New South Wales Heritage Register
- Official name: Point Stephens Lighthouse Group
- Type: Built
- Criteria: a, c, e, f, g
- Designated: 2 April 1999
- Reference no.: 01005

= Point Stephens Light =

Lighthouse in New South Wales, Australia

The Point Stephens Light is a heritage-listed active lighthouse located on Point Stephens, a point on an unnamed headland at the east of Fingal Bay, 4.25 km south of the entrance of Port Stephens, New South Wales, Australia. The light serves to assist vessels entering Port Stephens. It is considered an endangered lighthouse due to remote location and old age.

Proposed in 1857, the heritage-listed lighthouse was built in 1862. Designed by Alexander Dawson, the New South Wales Government Architect at that time, both the lighthouse's flared base and the keeper's cottages combined terrace are unique architectural features for the period. The light source used was originally kerosene lamps, which upgraded in 1912 to a Dalén light, upgraded again to electric light in 1960, automated in 1973, and finally converted to solar power in 1990. In 1991, the last caretaker withdrew from the premises and very soon after the keeper's cottages were vandalised and burned.

The tower is designed in the form of a Doric column. It is divided into four stories with a spiral stairway, and topped by a gallery carrying the lantern. The keeper's cottages are three one story cottages, sharing a roof. Other structures which still stand at the location are a circa 1930 privy and workshop built in the 1950s.

The lighthouse is managed as part of the Tomaree National Park. Access to the lighthouse is difficult, either through a narrow spit of sand at low tide or by boat.

==History==
As early as 1857, the need for a lighthouse on Point Stephens was identified, due to the proximity to the entrance of Port Stephens, and the dangers of the local coastline to ships. Another reason was that mariners were mistaking the entrance to Fingal Bay for that of Port Stephens. At least twenty four vessels are known to have been wrecked in the area. the most serious being the Dove in 1828 with the loss of seven lives, and the Pandora in 1836 with five lives. Another notable wreck was the Florence Irving in 1877.

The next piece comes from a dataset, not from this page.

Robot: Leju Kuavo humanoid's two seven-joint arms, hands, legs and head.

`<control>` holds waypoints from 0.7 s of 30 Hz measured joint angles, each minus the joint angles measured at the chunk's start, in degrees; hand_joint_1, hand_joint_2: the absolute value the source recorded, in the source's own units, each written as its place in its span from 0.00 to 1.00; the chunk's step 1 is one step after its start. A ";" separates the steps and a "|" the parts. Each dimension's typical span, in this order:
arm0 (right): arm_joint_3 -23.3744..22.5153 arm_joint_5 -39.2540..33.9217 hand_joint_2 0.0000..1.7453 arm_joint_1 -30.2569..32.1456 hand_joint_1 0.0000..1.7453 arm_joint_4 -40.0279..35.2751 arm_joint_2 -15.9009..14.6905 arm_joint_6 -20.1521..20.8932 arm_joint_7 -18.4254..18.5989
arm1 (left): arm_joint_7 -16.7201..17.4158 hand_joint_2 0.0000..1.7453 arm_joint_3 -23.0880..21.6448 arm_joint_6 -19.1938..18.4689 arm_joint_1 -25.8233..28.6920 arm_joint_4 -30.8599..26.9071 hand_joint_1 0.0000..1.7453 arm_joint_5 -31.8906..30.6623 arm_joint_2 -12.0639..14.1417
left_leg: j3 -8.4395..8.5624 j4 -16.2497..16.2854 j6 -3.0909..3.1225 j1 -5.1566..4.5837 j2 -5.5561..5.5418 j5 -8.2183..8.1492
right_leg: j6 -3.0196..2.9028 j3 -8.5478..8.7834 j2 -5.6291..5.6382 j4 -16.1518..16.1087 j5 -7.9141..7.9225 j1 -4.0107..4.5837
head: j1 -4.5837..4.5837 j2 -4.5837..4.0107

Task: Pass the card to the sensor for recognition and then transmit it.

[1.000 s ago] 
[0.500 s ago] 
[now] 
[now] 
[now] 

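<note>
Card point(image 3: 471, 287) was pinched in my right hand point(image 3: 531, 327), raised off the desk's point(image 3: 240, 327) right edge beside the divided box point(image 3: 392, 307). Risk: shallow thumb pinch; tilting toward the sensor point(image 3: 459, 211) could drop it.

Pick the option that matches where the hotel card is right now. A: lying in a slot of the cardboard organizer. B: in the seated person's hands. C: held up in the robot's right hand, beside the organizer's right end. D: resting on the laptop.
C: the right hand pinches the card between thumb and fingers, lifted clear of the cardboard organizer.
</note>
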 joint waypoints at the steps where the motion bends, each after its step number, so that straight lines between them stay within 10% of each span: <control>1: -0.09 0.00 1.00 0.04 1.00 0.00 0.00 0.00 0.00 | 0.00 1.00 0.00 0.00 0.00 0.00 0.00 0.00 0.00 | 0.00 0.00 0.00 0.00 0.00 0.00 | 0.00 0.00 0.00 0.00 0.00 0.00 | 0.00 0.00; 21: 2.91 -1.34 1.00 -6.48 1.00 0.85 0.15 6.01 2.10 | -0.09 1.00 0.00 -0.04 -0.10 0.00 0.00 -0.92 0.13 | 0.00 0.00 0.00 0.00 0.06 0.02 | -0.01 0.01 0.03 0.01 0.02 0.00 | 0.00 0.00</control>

The lighthouse was finally built in 1862 and first lit officially on 1 May 1862. It was designed by Alexander Dawson, the New South Wales Government Architect at that time, with a flared base and an external stairwell, an unusual feature for lighthouses in the time and area. The lighthouse keepers' cottages were also unique, built in Victorian Gothic style, with both the principal keeper and the two assistants sharing the same roof and a combined terrace.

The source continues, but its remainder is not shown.